И товарищ Семиволос советовал: «Мир держится не на вражде, а на дружбе, стремлении к добру. И на личных знакомствах тоже. Твоему племяннику, чувствуется, шьют белыми нитками. Вот такая грубая работа — самая опасная. Тут, думается, не в Ромке дело, а в том, чтобы показать, кто в уезде хозяин. Страха стало не хватать в уезде. Особенно у молодежи. Не бояться ничего — тоже ведь беспредел. Дефицит страха — для власти самый страшный дефицит. Власть должна на чем-то держаться. Лучший вариант: когда ей народ доверяет, а она это доверие оправдывает. Нас с тобой, оплеванных с головы до ног, и за дело, и просто так, потехи ради, никто не боится. Тебе хочется, чтобы тебя боялись? Я, например, больше всего боюсь того, что меня вновь честные люди станут бояться. Вшивота всякая — должна бояться, тут я не спорю. Не уверен я, что капитан Сучкарев разделяет мои опасения. Он привык к страху с почтительностью и без нее, потому что всех людей в уезде сделали ворами, повязали так, что в любой момент капитан может применить санкции. Ромка твой ничего не крал, чувствуется, вел себя независимо, как и вся нынешняя молодежь, вот они и усмотрели главную угрозу для себя. А парень он заметный. С корнем решили корчевать крамолу, чтоб другим неповадно было… Звонить тебе Грыбовику или нет? Не уверен я, что Около-Бричко не охарактеризовал тебя ему в своем стиле. Но если не позвонишь — потом корить, проклинать себя будешь… А позвонишь…»

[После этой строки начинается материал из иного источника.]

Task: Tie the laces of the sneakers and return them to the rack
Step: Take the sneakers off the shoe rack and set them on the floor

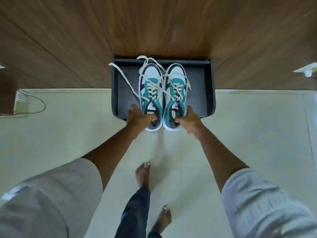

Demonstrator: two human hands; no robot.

И опять поехал Василий Филимонович на центральную усадьбу звонить товарищу Грыбовику. Из справочной телефонной станции ему ответили, что такой абонент у них никогда не значился. В волостном правлении дежурный писарь испуганно замахал руками: домашний телефон товарища Грыбовика? Нет, нет. Не знаем такого номера и нам знать его не положено. Помог капитан Сучкарев, но с условием, чтобы ни одна душа на свете не узнала, откуда стал известен такой исключительно важный государственный секрет.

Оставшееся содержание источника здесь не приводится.